Board-Level Question

"We are currently spending X amount of capital trying to reclaim market share or assets that we effectively abandoned during our last growth phase. If we acknowledge that we 'forgot' these assets due to our own lack of bandwidth, are we acting as stewards of our capital or as hoarders of the field? What would happen to our core product velocity if we officially surrendered these 'forgotten' assets to the market and focused exclusively on the grain we are currently holding in our hands?"

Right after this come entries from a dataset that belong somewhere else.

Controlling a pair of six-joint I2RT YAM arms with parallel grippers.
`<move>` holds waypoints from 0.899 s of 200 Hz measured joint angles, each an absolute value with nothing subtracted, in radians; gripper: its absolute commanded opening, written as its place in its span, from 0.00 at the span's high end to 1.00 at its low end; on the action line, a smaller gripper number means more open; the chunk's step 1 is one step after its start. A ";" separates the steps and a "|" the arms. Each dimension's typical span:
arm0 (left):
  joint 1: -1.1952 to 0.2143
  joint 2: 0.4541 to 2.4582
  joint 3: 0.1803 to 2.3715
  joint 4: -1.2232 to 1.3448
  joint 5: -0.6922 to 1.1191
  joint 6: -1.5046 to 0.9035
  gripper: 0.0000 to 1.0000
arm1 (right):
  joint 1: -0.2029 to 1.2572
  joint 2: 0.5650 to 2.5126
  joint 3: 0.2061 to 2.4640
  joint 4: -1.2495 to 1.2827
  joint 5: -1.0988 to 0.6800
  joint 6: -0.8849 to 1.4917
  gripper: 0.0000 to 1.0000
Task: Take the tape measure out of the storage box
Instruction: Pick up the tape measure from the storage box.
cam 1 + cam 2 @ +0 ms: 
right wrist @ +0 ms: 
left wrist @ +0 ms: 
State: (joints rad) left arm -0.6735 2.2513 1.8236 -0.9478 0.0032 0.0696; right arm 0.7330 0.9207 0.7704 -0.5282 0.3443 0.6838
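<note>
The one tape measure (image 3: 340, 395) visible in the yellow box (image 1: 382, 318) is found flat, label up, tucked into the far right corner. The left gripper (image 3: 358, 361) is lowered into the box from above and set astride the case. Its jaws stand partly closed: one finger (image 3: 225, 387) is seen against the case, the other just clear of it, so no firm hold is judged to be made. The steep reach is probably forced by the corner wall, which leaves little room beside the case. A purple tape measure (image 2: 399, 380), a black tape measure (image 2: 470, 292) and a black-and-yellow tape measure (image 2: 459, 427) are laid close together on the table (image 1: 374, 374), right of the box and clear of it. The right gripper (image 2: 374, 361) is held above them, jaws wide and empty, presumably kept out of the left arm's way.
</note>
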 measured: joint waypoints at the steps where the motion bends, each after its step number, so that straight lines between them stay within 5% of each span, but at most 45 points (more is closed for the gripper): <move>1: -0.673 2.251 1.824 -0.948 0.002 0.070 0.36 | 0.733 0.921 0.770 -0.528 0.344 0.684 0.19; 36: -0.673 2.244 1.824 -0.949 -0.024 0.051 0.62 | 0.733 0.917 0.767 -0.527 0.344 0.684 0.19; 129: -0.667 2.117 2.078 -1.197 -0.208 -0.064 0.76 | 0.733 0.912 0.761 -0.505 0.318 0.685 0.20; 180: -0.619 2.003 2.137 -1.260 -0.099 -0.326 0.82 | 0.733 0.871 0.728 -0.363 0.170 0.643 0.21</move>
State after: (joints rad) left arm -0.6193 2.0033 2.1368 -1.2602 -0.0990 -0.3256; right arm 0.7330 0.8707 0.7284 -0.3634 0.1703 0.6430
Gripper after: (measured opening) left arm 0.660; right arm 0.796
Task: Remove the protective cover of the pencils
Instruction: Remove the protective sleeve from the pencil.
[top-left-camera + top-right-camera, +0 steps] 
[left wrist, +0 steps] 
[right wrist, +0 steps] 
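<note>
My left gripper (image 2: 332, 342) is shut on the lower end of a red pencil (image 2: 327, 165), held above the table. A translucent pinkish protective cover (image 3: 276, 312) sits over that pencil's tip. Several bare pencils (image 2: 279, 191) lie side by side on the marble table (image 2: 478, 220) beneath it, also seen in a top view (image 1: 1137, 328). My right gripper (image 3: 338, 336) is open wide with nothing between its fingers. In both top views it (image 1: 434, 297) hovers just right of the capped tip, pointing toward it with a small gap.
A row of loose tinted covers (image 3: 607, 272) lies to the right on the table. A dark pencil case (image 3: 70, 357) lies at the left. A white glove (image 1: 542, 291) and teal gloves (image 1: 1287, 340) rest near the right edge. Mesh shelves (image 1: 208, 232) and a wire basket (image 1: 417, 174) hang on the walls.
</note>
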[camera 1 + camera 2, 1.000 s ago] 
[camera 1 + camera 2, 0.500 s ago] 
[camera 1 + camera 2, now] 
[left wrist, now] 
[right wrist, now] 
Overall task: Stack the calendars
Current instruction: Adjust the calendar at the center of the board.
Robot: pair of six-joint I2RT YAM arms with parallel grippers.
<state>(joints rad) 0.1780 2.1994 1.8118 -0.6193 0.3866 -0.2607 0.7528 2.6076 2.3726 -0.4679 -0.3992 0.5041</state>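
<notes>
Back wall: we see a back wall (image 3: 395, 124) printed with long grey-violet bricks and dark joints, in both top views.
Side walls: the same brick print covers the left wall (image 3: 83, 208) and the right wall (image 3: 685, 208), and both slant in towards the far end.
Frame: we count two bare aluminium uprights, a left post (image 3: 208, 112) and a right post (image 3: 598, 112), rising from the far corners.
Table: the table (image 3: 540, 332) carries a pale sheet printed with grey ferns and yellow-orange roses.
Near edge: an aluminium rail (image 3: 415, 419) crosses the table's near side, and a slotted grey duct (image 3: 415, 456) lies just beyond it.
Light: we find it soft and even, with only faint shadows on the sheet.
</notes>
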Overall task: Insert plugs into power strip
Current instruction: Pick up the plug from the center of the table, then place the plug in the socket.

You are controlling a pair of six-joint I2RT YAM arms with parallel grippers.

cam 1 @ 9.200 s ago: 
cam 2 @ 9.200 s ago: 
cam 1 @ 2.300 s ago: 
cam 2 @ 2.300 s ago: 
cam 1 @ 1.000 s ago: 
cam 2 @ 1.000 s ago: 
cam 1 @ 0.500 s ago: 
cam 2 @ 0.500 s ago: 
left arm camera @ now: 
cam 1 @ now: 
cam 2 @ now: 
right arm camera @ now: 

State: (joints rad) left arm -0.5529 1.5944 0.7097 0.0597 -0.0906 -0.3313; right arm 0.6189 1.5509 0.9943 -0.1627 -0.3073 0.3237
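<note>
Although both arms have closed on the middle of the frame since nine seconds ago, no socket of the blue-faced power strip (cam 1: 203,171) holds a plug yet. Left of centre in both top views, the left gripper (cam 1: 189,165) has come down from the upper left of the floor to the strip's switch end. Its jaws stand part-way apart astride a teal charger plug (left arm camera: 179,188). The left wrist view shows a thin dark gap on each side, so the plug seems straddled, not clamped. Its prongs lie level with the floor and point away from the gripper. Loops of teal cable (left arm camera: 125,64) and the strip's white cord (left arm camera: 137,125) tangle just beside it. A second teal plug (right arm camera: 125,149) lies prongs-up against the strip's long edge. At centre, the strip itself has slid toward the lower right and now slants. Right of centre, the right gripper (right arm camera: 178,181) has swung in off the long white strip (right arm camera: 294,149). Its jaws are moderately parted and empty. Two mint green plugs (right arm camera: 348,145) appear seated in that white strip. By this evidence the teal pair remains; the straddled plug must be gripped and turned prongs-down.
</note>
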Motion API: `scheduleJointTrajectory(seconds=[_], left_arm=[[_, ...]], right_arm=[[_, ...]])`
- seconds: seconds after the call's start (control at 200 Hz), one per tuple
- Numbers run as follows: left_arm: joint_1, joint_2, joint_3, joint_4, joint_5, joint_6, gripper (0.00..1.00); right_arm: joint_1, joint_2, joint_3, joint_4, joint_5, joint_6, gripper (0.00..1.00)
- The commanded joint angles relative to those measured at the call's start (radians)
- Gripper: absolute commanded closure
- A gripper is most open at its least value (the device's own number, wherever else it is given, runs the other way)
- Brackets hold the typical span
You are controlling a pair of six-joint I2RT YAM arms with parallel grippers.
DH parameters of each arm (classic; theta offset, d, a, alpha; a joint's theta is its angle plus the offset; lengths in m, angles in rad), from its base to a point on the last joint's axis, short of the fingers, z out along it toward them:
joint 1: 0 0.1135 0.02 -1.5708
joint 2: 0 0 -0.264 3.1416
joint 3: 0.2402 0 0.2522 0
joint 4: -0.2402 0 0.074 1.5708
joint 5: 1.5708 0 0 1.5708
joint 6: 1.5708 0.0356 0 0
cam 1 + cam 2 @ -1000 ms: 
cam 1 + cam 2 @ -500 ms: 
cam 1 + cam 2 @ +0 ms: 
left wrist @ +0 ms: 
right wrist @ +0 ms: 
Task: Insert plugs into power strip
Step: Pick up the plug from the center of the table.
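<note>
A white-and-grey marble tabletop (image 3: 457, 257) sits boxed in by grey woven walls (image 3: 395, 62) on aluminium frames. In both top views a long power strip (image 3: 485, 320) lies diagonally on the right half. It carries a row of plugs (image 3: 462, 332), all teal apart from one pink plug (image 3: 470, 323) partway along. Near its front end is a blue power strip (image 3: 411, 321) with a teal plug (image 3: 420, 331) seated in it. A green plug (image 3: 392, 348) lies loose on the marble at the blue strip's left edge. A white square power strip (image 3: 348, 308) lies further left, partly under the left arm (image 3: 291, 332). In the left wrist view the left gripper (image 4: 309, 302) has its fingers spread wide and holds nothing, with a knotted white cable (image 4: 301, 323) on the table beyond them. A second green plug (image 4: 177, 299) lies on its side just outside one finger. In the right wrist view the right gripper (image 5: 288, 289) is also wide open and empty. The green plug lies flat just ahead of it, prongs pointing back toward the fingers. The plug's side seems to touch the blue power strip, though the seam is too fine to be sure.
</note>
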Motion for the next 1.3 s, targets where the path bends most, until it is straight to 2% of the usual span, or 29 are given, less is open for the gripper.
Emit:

This question forces the board to confront the difference between strategic retrenchment and ethical hoarding. It shifts the conversation from "How do we get it back?" to "What is our responsibility to the ecosystem we operate in?"

Takeaway

The Torah doesn't want you to be a perfectionist; it wants you to be a Mensch. You are allowed to forget. You are allowed to be imperfect. But you are not allowed to be an obstacle. When you drop a sheaf, leave it for the poor. When you build a company, focus on what you can actually hold, and have the confidence to let the rest go to those who have the hunger to harvest it. That is the hallmark of a true founder—someone who understands that their abundance is not just for themselves, but for the field they have been granted.